Sunday, March 22, 2009

Birth of a New Food Word

Observation: Have you ever noticed there is often one piece of food left on the plate at the end of a meal? A German friend visiting Canada commented that in Germany there wouldn't be anything left on the plate. This is apparently a very Canadian thing. I felt this ubiquitous morsel lacked a name/word and one needed to be created.

Possible Reasons: It is either through politeness or not wanting to seem greedy that we leave this solitary piece of food.

Result: This last piece of food, which all the people at the table probably want to devour, but won't eat for the aforementioned reasons now has a word of its very own.

The Creation Process: the first idea was that this was an orphan piece of food (some thought process brought a french pronounciation to mind - orfin) which somehow led me to dauphin (the name for the french crown prince) when I mashed these two words together I got ophin. When I shared this with others I was asked it if meant "the end" in french) and the final result was: aufin.

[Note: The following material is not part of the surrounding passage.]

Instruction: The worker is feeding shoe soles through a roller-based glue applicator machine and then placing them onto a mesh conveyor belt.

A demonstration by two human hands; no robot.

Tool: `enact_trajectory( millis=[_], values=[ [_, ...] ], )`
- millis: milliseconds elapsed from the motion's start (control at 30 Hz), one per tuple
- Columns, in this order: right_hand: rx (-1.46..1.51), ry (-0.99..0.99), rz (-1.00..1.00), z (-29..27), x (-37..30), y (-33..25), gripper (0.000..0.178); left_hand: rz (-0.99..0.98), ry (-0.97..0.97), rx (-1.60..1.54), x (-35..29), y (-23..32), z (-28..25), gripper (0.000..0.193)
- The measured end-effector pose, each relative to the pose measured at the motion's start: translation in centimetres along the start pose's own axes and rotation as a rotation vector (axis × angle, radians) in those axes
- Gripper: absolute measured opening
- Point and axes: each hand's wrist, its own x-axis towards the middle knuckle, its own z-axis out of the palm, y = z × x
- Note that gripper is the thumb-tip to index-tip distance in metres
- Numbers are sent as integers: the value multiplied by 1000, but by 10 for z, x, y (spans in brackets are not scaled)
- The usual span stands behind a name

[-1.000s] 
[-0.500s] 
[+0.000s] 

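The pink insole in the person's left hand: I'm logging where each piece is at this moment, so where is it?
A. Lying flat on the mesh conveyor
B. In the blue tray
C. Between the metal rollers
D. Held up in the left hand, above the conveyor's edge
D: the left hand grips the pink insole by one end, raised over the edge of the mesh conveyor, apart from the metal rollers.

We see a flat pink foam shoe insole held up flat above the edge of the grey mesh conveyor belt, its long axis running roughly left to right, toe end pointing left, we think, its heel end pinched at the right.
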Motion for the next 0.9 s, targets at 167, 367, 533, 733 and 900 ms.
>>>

The word is: aufin (pronounced as in french, sounds like o-phin).

Go forth, spread our new word. When you see the aufin, exclaim this word and claim the food as yours! (Remember you heard it here first, maybe one day it will make it into the Oxford English Dictionary.)


Meg Whetung said...

I sadly wasn't there when this word was born, but I've been using it! And it's so useful – I do think that having a name for it helps end our Canadian shyness around it. It's easier to say "mind if I take the aufin?" than, "Um, does anyone want that last garlic prawn or can I..." Also, since it has a cool name now, it's more like a coup to be the one that gets it, rather than something to avoid as the minutes pass. Good work Michelle! Let's make up more food words...

Anonymous said...

Eating the last piece brings prosperity or is a sign of greediness depending on the culture. The last piece therefore is called either a "thrive bit" or a "force piece" promising future health and strength; or it is the "etiquette piece, which is there to be refused. The person who takes it will be an "old maid" remaining as single as the last piece on the plate. There is a lot more on this in Margaret Visser's fascinating book The Rituals of Dinner. Your library should have it but your group might enjoy purchasing a copy and sharing something from it each week.